The question being revisited by these musicians is the same question faced by thousands of companies – Is your strategic objective to maximize volume or maximize profit? All companies must answer that question. Failure to do so usually means neither volume nor profit will be maximized. So, to provide an answer, we urge clients to consider:
- Where they compete now and in the future
- How they can win in those competitive environments
- How much of their costs are fixed (land, buildings, machinery, etc.) versus variable (labor, raw materials in production, etc.)?

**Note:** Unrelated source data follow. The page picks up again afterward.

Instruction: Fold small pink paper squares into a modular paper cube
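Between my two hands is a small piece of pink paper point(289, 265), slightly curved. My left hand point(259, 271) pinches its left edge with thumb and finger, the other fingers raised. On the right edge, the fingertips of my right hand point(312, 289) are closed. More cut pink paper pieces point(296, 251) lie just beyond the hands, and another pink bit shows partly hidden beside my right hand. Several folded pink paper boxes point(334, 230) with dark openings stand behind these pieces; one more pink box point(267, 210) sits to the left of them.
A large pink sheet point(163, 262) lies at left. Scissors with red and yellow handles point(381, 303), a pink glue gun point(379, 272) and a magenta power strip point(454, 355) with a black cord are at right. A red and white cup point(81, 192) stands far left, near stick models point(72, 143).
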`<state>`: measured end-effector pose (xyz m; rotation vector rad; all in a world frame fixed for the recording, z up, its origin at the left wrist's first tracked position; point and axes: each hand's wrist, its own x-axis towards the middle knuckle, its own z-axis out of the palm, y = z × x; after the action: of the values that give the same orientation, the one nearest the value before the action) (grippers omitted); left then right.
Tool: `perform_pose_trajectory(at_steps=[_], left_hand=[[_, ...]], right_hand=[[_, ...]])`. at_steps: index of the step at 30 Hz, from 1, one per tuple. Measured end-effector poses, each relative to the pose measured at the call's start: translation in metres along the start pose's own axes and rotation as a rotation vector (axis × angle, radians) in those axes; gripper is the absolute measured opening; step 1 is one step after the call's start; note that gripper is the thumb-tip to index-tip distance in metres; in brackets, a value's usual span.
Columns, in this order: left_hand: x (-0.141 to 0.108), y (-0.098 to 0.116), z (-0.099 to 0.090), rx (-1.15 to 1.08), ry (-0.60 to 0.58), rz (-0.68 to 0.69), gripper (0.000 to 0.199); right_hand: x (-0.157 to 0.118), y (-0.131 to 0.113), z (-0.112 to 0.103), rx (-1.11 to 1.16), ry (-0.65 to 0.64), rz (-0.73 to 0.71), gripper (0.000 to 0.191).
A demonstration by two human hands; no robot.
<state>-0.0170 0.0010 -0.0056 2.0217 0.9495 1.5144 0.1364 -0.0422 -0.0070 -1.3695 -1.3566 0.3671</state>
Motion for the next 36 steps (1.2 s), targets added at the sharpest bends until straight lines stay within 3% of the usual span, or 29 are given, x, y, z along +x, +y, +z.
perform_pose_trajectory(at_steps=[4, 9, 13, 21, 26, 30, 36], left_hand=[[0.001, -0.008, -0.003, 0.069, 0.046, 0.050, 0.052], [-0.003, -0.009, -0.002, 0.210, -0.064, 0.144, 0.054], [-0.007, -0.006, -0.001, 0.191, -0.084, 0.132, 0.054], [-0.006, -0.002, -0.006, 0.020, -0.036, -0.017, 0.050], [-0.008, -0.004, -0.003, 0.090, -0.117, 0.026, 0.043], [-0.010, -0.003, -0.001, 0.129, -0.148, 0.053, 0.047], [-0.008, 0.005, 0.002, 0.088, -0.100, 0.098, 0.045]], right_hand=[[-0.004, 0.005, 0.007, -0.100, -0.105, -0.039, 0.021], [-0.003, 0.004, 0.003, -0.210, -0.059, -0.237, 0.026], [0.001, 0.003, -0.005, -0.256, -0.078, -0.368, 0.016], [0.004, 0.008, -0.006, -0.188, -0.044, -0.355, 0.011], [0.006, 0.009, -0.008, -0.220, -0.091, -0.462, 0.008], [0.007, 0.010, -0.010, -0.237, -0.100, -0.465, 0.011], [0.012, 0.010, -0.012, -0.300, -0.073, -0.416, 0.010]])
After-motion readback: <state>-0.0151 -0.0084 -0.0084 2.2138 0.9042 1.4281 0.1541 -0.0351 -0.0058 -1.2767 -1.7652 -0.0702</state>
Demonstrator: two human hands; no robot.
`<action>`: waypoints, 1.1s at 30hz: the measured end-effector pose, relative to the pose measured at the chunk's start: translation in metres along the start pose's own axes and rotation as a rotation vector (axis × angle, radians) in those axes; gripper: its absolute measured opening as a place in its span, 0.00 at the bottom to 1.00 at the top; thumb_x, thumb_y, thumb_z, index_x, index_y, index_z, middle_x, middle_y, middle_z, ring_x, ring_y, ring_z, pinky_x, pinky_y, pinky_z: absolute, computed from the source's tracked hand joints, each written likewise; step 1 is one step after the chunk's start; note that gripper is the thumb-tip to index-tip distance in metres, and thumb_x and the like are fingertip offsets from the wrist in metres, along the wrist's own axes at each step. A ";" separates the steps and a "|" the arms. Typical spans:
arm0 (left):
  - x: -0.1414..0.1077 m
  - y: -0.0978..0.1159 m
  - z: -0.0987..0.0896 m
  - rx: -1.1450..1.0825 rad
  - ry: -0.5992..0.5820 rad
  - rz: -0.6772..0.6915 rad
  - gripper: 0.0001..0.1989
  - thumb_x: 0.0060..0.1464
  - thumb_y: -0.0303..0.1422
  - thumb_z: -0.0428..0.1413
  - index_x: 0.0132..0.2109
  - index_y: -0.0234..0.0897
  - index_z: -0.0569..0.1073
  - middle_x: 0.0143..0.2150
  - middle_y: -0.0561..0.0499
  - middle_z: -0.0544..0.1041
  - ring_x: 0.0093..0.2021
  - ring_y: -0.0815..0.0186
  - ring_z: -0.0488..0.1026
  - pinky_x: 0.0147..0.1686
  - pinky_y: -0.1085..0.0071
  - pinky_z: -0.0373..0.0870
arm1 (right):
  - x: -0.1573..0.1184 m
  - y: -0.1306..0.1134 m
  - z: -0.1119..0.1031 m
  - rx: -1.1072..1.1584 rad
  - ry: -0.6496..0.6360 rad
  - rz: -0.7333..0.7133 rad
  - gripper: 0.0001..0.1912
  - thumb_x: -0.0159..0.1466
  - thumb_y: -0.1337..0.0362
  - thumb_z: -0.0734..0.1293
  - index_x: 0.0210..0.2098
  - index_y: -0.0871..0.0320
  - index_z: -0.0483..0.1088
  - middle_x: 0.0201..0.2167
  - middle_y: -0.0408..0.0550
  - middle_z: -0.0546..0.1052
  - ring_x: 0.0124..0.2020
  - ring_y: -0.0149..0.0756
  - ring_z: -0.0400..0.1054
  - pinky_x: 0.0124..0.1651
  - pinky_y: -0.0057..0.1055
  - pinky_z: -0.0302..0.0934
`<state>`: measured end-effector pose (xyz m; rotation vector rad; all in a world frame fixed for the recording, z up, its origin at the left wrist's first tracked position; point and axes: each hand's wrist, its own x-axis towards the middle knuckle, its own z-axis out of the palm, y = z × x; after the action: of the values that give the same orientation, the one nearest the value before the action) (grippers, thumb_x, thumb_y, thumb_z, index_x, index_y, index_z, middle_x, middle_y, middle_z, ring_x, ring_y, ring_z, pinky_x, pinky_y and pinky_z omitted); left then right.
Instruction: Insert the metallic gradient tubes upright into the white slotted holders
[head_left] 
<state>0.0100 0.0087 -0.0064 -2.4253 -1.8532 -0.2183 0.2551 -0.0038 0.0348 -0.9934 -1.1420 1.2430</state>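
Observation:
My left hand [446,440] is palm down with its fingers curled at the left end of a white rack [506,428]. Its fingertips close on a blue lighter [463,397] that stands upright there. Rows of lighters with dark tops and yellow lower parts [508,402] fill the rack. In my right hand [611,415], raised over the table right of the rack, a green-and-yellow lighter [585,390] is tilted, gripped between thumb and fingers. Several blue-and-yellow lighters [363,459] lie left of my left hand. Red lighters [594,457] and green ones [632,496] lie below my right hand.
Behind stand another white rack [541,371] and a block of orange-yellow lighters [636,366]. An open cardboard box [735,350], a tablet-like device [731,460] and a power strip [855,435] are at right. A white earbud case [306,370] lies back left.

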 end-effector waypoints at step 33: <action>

- How their value proposition and cost structure might change as they progress through their life cycle
If a company is creating a new market or new market niche, it may be important to build critical mass early in the process. Doing so might enable them to spread their infrastructure costs over a wider base of business. In that case, it could make sense to use penetration pricing which offers low prices to stimulate demand quickly. Amazon started this way, selling books at low prices but rapidly generating volume to lower the cost per transaction of their e-commerce systems. They correctly bet that customers would welcome the ease and efficiency of ordering books online after trying it, and much lower prices would induce customers to try the service. In this situation, attracting the critical mass of volume was much more important than profit.
Apple is an example of a company with a more complex answer to the question. As they began to compete in the mobile phone market, their strategy was to win with a superior, premium product. Although they could increase demand with lower prices, there was a very large segment of customers who would pay premium prices for their premium product, so the iPhone price was set relatively high. Apple also recognized the variable cost to produce each phone was significant, and much like in the Example Demand & Profit Curve nearby, at some point lower prices would reduce overall profit.
Apple’s additional complexity came from apps and music. The company recognized that as more people used apps on their iPhones, more developers would create new apps. And, as they learned from iPods, people would use their phones as personal music players if they could get whatever music they wanted quickly and easily. Apple recognized the apps and music helped create an entire ecosystem centered around their phone; and they set the prices of them low to attract more volume.
Amazon has also been able to build an ecosystem around their e-commerce platform. As customers’ appreciation of the efficiency of Amazon’s ordering system increased, Amazon continued to add new categories of products available which increased customer use of their system. That created a virtuous cycle of expanding their ecosystem.
Although many try, most businesses are not like Amazon or Apple. They are in markets that do not offer the opportunity to create an ecosystem. They experience demand and profit curves like our example chart above. Those businesses need to make money to provide a return on capital and stay in business. In my opinion, that means profit should be more important than volume; and pricing strategies should therefore be established to optimize profit, not unit sales.
The decision of whether the strategic objective should be volume or profit always rests with the owners and managers, but it is a decision they should make explicitly before setting a pricing strategy. Management should also clearly communicate the objective to the sales, marketing, and pricing teams so they are working harmoniously. Similarly, the incentive systems should be consistent. That is, if profit is the primary objective, employees should be rewarded for greater profit, not greater volume. If the entire team is clear on the objective and their efforts complement each other, you will make more money – much like the musical artists are now doing.